Importantly, the use of therapeutics enhancing the antimicrobial efficiency of the brain immune response should be very tightly controlled in power and time as prolonged stimulation will lead to chronic inflammation, cellular senescence, chronic neuroinflammation and neuronal/synaptic damage.
Geroprotectors and Senolytics
Aging, the most important risk factor for AD development, is associated with changes in the immune system which contribute to the decreased antimicrobial defense. It is conceivable that modulation of the immune changes with aging could be a viable strategy for AD prevention and treatment, and toward this approach, geroprotectors may be useful.358 In animal studies, young blood was shown to influence the cognitive status359 and the results from these studies served as a model for a human phase 1 clinical trial demonstrating the feasibility and the innocuity of a such treatment.360 Identical considerations can be given to mTOR inhibitors which demonstrated immune modulating effects in older subjects by increasing the influenza vaccine efficacy.361 IL-7 and thymosin β4 treatments were also proposed in this sense.362,363 However, this type of treatment should be envisaged from very early ages giving the long-term development of AD. Therefore, each of the proposed treatments can be looked at from two possible points of view. One is prophylaxis, where the envisaged drugs, vaccines or other, would have to be applied to young populations, prior to the onset of any symptoms. The other would be aiming at stopping or at least delaying the disease progression when it is already manifested. The latter would likely be easier to be accepted, even if less effective, but new studies try to implement more the prevention type of interventions early at life.362,363
The use of senolytics at a precise timescale may also be rewarding since senescent cells via the SASP phenotype are suggested to be the major mediators of aging and inflammaging, and microglia and astrocytes may adopt a senescent phenotype over time. Among these senolytics, metformin, which is used in the treatment of type 2 diabetes, could be considered. A phase 3 clinical trial is underway to explore whether metformin can improve CNS glucose metabolism or decrease the senescent cell charge (NCT0062019; NCT01965756). In retrospective epidemiological studies, metformin showed a reduced risk of cognitive impairment.364 Rapamycin and other agents modulating/inhibiting the mTOR pathway could act as senolytics.365
Disease Modifying Treatment: Present and Future
Currently, there is no DMT available for AD but the abovementioned treatments may become DMTs and there are more molecules in the pipeline.

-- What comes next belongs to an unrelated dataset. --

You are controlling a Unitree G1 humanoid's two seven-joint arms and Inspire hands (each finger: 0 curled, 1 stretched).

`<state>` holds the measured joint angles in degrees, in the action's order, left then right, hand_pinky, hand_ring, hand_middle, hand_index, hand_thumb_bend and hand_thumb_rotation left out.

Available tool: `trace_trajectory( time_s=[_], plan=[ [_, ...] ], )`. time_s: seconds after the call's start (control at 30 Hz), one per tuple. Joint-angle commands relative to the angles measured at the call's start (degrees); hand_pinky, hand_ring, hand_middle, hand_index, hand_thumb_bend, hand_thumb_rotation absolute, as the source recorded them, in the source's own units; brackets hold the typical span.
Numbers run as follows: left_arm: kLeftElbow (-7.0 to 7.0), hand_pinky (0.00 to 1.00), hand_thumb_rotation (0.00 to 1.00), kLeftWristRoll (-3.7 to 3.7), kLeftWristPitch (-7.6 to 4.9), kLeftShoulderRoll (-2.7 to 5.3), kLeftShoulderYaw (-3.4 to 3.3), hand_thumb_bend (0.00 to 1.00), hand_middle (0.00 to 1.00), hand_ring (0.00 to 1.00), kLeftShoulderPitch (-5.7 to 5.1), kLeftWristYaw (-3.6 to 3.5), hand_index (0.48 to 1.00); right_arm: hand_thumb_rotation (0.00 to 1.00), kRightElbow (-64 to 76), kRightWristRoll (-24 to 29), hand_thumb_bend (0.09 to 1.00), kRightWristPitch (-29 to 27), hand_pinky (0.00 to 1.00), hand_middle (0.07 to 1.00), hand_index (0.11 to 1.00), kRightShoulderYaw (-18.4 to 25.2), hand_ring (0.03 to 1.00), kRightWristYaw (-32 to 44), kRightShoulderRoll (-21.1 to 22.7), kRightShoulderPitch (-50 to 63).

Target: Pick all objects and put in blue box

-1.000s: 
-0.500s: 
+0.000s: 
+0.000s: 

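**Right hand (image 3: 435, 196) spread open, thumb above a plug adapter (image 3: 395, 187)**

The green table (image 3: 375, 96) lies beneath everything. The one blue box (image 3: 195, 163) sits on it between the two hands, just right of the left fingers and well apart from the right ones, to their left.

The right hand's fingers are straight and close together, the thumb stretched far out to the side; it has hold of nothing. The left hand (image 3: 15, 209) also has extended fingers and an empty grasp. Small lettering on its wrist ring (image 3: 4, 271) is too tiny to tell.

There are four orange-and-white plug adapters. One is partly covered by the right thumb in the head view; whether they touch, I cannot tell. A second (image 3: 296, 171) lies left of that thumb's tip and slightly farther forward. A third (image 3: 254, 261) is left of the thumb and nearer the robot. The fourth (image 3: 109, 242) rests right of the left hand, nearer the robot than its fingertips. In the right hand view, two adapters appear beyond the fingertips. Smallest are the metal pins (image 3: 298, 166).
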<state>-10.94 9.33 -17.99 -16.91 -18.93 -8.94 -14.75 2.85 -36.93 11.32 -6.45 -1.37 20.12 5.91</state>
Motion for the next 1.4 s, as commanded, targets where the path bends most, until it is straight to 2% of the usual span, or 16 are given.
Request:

If we consider the composition of the microbiome to explain AD pathogenesis, we should also ponder why many older subjects do not acquire AD. These individuals might possess in their gut bacteria that are metabolically and immunologically active which may produce either beneficial small molecules specifically targeting the brain. The issue is worth investigation by last-generation techniques such as artificial intelligence, transcriptomic, systems biology and complex system approach which would allow us to probe this question.366
Another treatment avenue to explore is the AMP antimicrobial characteristics.90–93 Protein analysis comparing known AMPs and Aβ confirmed structural homology between Aβ and a specific family of bacteriocins.367 Bacteriocins are traditionally synthesized by bacteria against other bacteria.368 Aβ also has structural similarities with another AMP called LL-37. This implies that both can efficiently destroy microbes but also form cytotoxic soluble oligomers and insoluble fibrils.92 Thus, it is conceivable that in the future, Aβ structure and properties may serve as a template for advanced computational models to develop new more powerful specific AMPs.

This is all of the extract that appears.